__DIRECTIONS FOR THIS TASK__
If pictures appear among the lines below, leave them out while you return exactly the lines from the one with "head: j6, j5" through the one with "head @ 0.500".

__MATERIAL TO PROCESS__
▼▼▼

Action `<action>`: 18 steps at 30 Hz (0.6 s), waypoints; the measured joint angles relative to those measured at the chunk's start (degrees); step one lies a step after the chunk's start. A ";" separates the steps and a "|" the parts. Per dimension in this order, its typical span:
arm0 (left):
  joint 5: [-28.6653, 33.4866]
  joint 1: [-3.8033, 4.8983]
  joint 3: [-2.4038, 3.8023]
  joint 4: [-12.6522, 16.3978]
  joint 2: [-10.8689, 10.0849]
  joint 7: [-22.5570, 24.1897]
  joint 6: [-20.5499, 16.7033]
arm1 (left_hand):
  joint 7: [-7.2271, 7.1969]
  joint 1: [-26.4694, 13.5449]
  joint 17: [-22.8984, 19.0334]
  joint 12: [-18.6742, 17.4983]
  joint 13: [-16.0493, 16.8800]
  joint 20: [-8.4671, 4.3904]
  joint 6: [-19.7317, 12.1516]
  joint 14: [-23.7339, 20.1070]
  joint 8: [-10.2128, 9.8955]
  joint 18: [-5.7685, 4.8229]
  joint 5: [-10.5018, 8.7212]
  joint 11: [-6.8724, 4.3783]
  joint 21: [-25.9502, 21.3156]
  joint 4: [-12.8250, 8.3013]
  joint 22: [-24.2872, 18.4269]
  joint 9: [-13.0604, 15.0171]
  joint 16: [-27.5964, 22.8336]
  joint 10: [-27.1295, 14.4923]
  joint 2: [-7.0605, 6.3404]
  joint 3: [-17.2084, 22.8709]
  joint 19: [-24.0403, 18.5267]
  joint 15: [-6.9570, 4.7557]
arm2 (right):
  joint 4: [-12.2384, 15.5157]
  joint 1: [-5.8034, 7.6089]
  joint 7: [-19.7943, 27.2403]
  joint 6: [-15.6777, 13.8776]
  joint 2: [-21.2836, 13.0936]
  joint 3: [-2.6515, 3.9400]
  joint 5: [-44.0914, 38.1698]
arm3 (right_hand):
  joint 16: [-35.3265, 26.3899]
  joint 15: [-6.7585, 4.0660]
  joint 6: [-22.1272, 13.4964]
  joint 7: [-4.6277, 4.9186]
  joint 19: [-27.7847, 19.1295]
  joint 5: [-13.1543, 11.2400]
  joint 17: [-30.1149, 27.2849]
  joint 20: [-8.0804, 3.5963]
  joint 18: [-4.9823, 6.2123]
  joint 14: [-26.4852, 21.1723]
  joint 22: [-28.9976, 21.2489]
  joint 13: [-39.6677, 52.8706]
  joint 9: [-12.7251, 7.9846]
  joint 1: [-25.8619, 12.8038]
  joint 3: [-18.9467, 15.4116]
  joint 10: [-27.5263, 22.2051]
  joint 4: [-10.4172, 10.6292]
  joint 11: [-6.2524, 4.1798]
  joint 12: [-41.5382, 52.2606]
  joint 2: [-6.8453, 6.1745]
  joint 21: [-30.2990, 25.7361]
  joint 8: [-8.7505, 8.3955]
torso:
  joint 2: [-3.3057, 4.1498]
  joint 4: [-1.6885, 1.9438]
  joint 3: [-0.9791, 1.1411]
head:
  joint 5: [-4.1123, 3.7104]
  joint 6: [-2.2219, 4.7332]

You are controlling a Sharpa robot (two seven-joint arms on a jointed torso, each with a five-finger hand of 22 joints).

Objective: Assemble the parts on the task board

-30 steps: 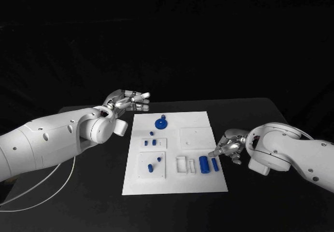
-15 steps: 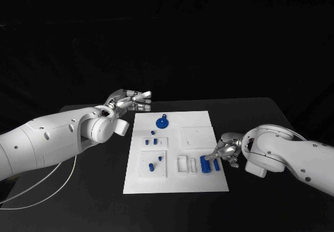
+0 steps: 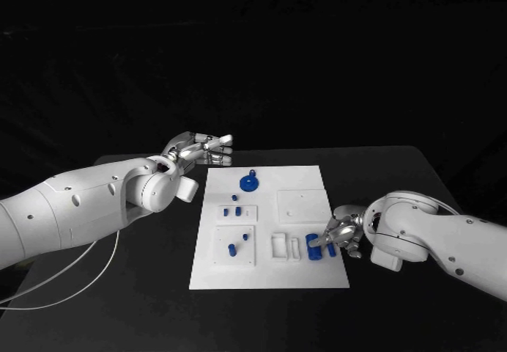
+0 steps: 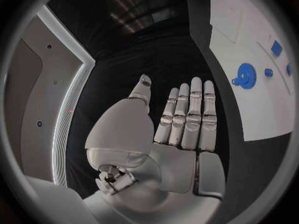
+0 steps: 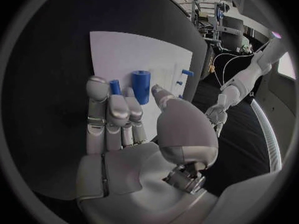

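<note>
I see my right hand (image 3: 343, 233) at the task board's (image 3: 306, 275) right edge, fingers (image 5: 99, 107) nearly straight, holding nothing, tips by the thin blue pin (image 5: 115, 87) and thicker blue cylinder (image 5: 141, 86). My left hand (image 3: 198, 150) hovers off the board's far left corner, fingers extended, empty.

We see our left hand (image 4: 177, 129) flat and empty, fingers (image 4: 193, 112) straight and side by side, thumb apart, above the black table (image 4: 156, 59). Beside it lies the white board (image 4: 249, 45), carrying a blue gear (image 4: 248, 76) and small blue pegs (image 4: 269, 72).
</note>
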 measured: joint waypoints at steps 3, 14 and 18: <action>0.01 0.00 0.00 -0.03 0.07 -0.03 0.07 | 0.00 0.13 0.00 0.00 0.00 0.01 0.00 -0.02 0.00 0.00 0.00 0.00 0.00 0.26 0.00 0.00 0.00 0.00 -0.15 0.24 -0.01 0.01 | -0.25 0.09 0.00 -0.06 0.60 -0.39 -0.27 | 0.00 0.00 0.02 -0.01 0.00 -0.71 0.14 0.00 -0.27 0.00 0.19 0.08 0.16 0.39 0.00 0.00 1.28 0.00 0.00 -0.99 0.00 0.24 | -0.01 -0.07 0.01 | 0.05 -0.01; 0.03 0.00 0.00 -0.18 0.39 -0.21 0.42 | 0.20 0.08 -0.01 0.00 0.00 0.01 -0.20 -0.20 0.00 0.00 0.00 0.04 0.00 0.92 -0.04 0.00 0.00 -0.35 -0.81 0.62 -0.01 0.20 | -1.76 0.59 0.15 -1.08 2.79 -1.49 -1.87 | -0.23 0.02 -0.10 -0.12 0.00 -1.11 0.25 0.00 -0.78 0.01 0.34 0.15 9.52 0.97 -0.07 0.00 2.10 0.00 -0.39 -1.57 -0.25 0.38 | -0.03 -0.04 0.01 | 0.19 -0.21; 0.03 0.00 0.00 -0.20 0.47 -0.31 0.56 | 0.20 0.08 -0.01 0.00 0.00 0.01 -0.20 -0.20 0.00 0.00 0.00 0.04 0.00 0.92 -0.04 -0.01 0.00 -0.35 -0.81 0.62 0.00 0.20 | -2.48 0.63 0.24 -1.83 3.54 -1.97 -2.43 | -0.24 0.02 -0.12 -0.11 0.00 -1.11 0.25 0.00 -0.78 0.01 0.34 0.15 20.88 0.97 -0.07 0.00 2.10 0.00 -0.39 -1.57 -0.48 0.20 | -0.03 -0.05 0.00 | 0.27 -0.27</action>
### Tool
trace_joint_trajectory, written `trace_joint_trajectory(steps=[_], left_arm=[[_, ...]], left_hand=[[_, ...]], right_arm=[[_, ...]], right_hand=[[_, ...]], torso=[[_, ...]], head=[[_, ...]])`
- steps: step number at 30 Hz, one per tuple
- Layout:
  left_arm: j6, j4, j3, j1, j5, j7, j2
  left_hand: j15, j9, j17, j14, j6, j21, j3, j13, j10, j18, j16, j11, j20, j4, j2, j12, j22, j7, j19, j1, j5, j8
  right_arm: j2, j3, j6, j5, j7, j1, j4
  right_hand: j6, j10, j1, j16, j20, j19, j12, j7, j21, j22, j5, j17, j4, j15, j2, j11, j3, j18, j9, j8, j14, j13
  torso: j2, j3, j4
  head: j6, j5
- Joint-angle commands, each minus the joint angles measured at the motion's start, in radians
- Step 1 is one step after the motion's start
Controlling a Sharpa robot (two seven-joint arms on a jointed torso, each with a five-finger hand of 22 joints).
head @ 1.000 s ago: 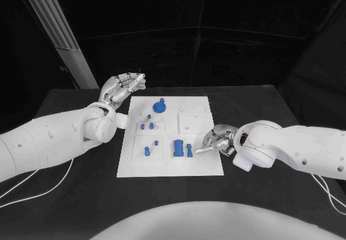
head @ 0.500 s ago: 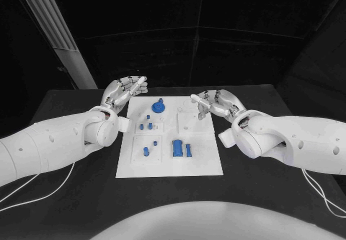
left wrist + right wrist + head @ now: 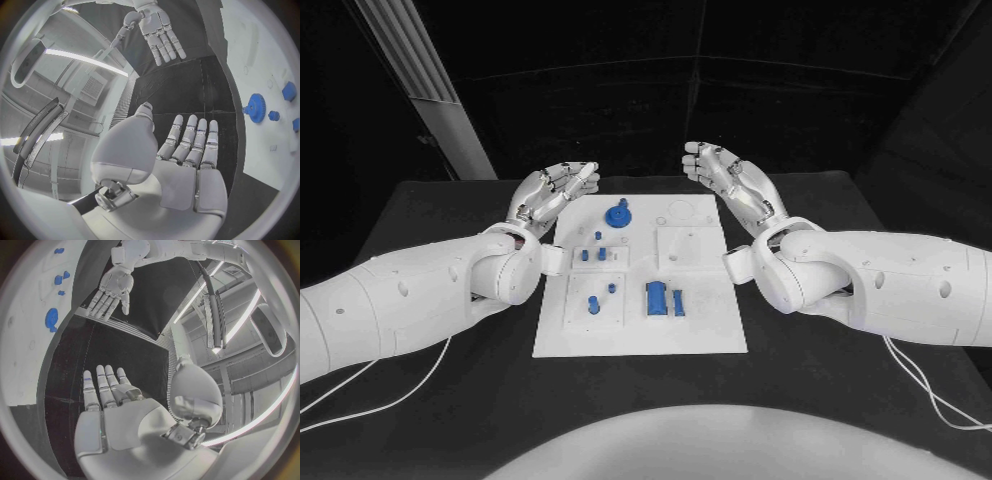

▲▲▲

__EXPECTED ANSWER__
  head: j6, j5
- Joint-angle commands, each minus the joint angles measured at the motion's start, in radians
- Step 1 is one step after the motion's start
Controlling a Sharpa robot (two seven-joint arms on a jointed torso, each with a five-finger hand of 22 joints).
head @ 1.000 s ago: 
head @ 0.500 s ago: 

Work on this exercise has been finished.